By Laurie Birkholz, MD
Laurie Birkholz, MD, and Associates | Ms.Medicine
Holland and Douglas, Michigan
There has been much in the media lately regarding the role of our immune system’s response to COVID-19 and how this information may be useful. Our economy has taken a huge hit, and so it is understandable that people are looking for ways that we can all get back to work. We have seen our leaders discuss things like “immunity cards” as a way to “open up the economy,” yet many questions remain unanswered regarding how our bodies respond to COVID-19 infection now – and what that means for the future. Keep reading to learn some basics about how our immune systems work in general, what we know about COVID-19 and the immune system, and maybe most importantly…what we still don’t know.
Our immune systems are always “on,” constantly watching for foreign invaders that may pose a risk to our health. In the case of the COVID-19 coronavirus, we are still trying to learn why some people’s immune systems are capable of fighting off the virus while others’ are not.
In an interview with Vox, Dr. Akiko Iwasaki, an immunologist at the Yale School of Medicine, says our body’s immune system is “like an orchestra with a huge array of cells and chemicals working in concert – each with a different part to play – to defeat the virus.”
The COVID-19 virus is mainly transmitted via respiratory droplets and thus enters our body through the nose or mouth. Infection begins when the virus attaches to a cell and makes its way inside where it begins to wreak havoc.
The virus replicates by taking over the cell’s machinery to make copies of itself which then escape that cell and spread throughout the body. This process of breaking into cells and using the cell’s own mechanisms to replicate continues as the virus grows in number (referred to as the “viral load”).
We refer to our body’s immediate immune response as the “innate immune response.” Each of our cells has its own sort of mini-immune system. Once a cell detects viral activity, it sends a warning message to neighboring cells to begin an assault on the foreign invader in an attempt to limit spread of the virus.
Unfortunately, many viruses are smart enough to evade this initial attack and continue to grow in number, causing more problems as they do. This is often the case with COVID-19 which continues to replicate in our body reaching a peak viral load around 2 days prior to the onset of symptoms. Data suggests this is when we are most contagious. It is also when the second phase of our immune response kicks in. We refer to this second, more specialized phase, as the “adaptive immune system.” In the case of COVID-19, it appears this response kicks in around 10-14 days after an individual is infected and coincides with the onset of symptoms, such as fever.
The adaptive immune system is made up of different types of cells with cool names, like “killer T-cells,” which literally track down and kill cells that have been infected by the virus. Another soldier in this army is the “helper T-cell” which recruits yet another type of cell called a “macrophage” that works to gobble up infected cells and stimulate something called “B-cells.”

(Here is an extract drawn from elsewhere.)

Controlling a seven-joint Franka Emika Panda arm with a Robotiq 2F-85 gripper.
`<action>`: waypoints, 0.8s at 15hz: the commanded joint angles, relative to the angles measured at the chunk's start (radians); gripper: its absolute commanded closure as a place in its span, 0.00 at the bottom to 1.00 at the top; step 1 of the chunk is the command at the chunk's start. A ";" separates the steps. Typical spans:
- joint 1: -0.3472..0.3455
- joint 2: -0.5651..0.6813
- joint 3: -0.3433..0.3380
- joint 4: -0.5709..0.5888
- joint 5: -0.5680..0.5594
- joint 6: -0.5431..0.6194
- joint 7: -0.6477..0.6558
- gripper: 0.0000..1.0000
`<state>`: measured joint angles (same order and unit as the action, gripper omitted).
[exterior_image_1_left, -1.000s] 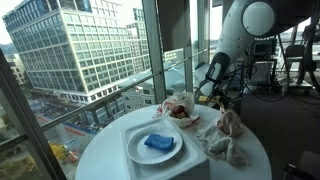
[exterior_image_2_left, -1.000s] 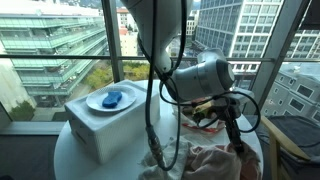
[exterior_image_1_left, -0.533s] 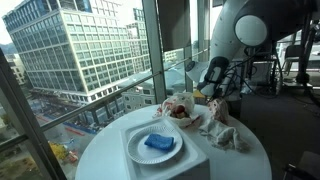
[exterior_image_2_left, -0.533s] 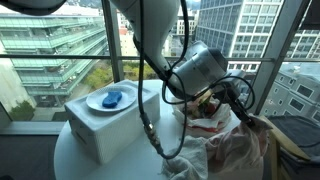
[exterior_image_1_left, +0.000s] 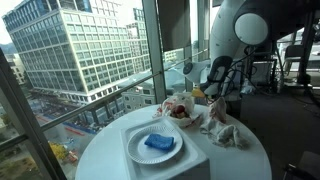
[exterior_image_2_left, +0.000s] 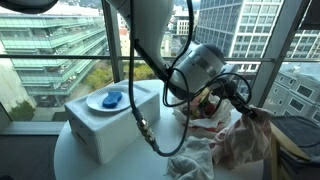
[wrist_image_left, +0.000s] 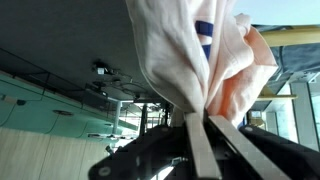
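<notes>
My gripper (exterior_image_1_left: 213, 104) is shut on a bunch of white and pale pink cloth (exterior_image_1_left: 222, 130) and holds it up by its top, so the cloth hangs down to the round white table (exterior_image_1_left: 110, 150). In an exterior view the gripper (exterior_image_2_left: 247, 112) hangs at the right of the table with the cloth (exterior_image_2_left: 240, 148) draped below it. In the wrist view, which looks upside down, the two fingers (wrist_image_left: 200, 120) pinch the gathered cloth (wrist_image_left: 185, 55).
A white box (exterior_image_2_left: 100, 135) on the table carries a white plate (exterior_image_1_left: 135, 150) with a blue object (exterior_image_1_left: 158, 143); both also show in an exterior view (exterior_image_2_left: 112, 98). A paper-lined bowl of red items (exterior_image_1_left: 178, 108) stands beside the cloth. Large windows surround the table.
The gripper has risen from low over the table and pulled the spread cloth up into a hanging bunch, shifting slightly toward the window side.
</notes>
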<state>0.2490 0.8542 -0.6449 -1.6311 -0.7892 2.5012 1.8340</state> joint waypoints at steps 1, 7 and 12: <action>-0.043 0.009 0.064 0.007 -0.060 -0.009 0.022 0.68; -0.077 -0.059 0.111 -0.046 -0.104 -0.016 0.027 0.29; -0.144 -0.268 0.255 -0.202 -0.078 0.082 -0.136 0.00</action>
<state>0.1443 0.7489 -0.4778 -1.7019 -0.8534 2.5268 1.7790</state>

It’s the B-cells that produce the antibodies we’ve been hearing all about. These antibodies work by attaching to the virus rendering it incapable of taking over our cells. They can also attach to the virus making it easier for our other immune cells to find and destroy. One of the very first antibodies to be produced is IgM which makes its way onto the scene right around the time we begin to feel ill, peaking around day 7-10, then trailing off and disappearing around a month or so later.
Another type of antibody, IgG, shows up about a week after IgM and sticks around for much longer, so that even after an infection begins to decline, IgG remains present and can prevent the same virus from increasing in number again. It’s these IgG antibodies that also, in many cases, prevent reinfection when the virus is introduced again at some point in the future.

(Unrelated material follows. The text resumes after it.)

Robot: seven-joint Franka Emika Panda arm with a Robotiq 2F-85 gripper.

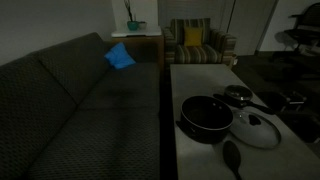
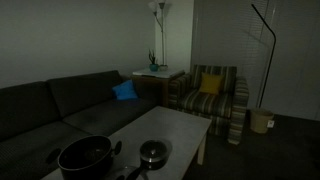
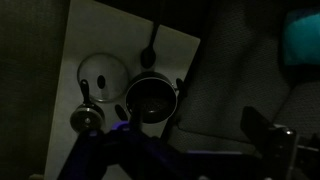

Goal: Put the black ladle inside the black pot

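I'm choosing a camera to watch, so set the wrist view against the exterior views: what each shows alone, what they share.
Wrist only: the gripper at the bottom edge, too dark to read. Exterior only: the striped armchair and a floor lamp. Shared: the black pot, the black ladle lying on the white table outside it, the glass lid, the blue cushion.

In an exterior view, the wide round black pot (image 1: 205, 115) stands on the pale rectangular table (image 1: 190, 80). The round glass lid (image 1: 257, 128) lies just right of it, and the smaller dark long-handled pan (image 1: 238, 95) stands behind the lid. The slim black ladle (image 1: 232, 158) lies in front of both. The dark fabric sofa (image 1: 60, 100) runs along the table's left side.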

We can look for both IgM and IgG antibodies with serological (blood) tests to help us determine who has been infected with the COVID-19 virus. It is important to realize how to apply the results of these tests, to understand not only what they tell us but also what they DON’T tell us.

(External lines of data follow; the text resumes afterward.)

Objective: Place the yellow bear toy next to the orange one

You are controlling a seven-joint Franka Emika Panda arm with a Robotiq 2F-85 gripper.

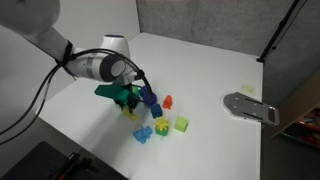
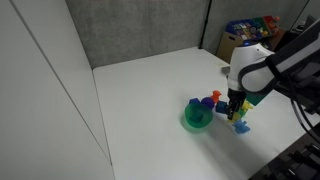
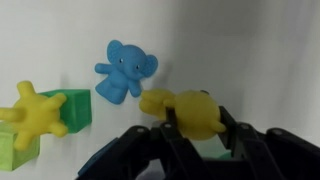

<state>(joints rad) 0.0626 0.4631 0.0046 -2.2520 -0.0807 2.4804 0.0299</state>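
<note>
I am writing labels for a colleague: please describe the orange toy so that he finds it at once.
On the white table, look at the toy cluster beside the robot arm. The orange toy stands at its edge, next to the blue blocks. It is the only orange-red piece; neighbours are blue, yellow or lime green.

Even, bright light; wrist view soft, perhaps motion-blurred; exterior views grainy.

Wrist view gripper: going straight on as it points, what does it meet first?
Probably the bare white table beyond the yellow bear toy it holds; the blue elephant sits aside. Depth unclear.
</note>
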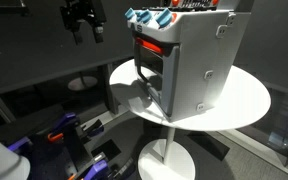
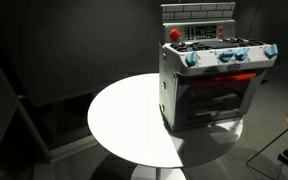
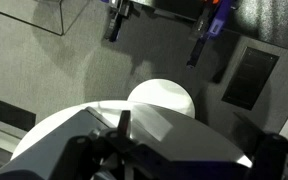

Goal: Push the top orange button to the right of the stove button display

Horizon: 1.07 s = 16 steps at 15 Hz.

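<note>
Dark room, white table [image 1: 246, 108] bearing the stove [image 1: 194, 60]; gripper [image 1: 85, 35] hangs well apart (fingers [image 3: 115, 25] spread, empty), push not yet begun.

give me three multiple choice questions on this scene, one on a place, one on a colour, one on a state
1. The stove stands on: A the floor; B the round table; C a shelf.
2. Its knobs are: A green; B yellow; C blue.
3. The gripper is: A open, clear of the stove; B shut on a knob; C pressing the door.

Answers:
1 B, the white tabletop shows under it in both exterior views.
2 C, they show blue along the stove's top.
3 A, it hangs apart from the stove in an exterior view, and its fingers stand apart in the wrist view.
</note>
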Motion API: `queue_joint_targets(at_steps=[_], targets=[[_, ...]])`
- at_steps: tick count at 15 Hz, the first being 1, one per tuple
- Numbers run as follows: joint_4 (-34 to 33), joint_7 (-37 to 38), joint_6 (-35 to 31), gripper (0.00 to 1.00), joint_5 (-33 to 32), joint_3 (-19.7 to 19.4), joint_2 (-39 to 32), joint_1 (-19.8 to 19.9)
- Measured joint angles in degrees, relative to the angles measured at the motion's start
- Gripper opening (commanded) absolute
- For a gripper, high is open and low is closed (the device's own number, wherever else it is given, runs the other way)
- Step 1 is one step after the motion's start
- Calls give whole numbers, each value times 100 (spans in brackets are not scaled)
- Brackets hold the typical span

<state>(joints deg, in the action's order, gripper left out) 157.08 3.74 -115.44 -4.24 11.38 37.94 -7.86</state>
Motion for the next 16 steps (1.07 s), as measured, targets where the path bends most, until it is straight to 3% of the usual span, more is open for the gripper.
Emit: queue_joint_targets(at_steps=[8, 16], targets=[[-65, 11, -54, 100, -42, -12, 2, 10], [-814, 57, -435, 100, -624, -64, 4, 361]])
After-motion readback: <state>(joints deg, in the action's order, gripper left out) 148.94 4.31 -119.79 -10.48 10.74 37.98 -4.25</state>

As previously stated, we become contagious prior to the onset of symptoms AND prior to antibody production which means a negative antibody test does NOT rule out infection. In other words, antibody tests are of limited value in diagnosing active infection. The best test to look for active infection is a test that looks for the virus itself (called a PCR test).
In one study, it was found that viral genetic material (RNA) declined slowly after the detection of antibodies in the blood which could mean that even though antibodies are present, an individual may still be shedding infectious virus. In this case, the PCR test is the best way to know if someone is still contagious.
There’s also the question of whether or not the presence of COVID-19 IgG antibodies means we are protected against reinfection. We cannot say for certain that just because you have the antibody now means you are not at risk for being infected again at some point in the future. We really have no idea how long immunity might last or how robust it may be, and there are conflicting opinions on the subject. We simply need more time and more tests to gather the data.
In general, antibody test results should NOT be used as the sole basis for confirming that an individual has or has had the disease. Results must be applied individually, taking into account the clinical course of symptoms and timeline of illness. In this way, results can be of great value to a patient and their community.
When used appropriately, these tests and others can help us to better understand the bigger picture; like what percentage of the population has been infected, how many people infected die, and how we can prevent further spread. The more data points we have, the closer we will get to answering the many questions that remain — ultimately helping us understand how we can move forward without compromising the health and safety of our communities.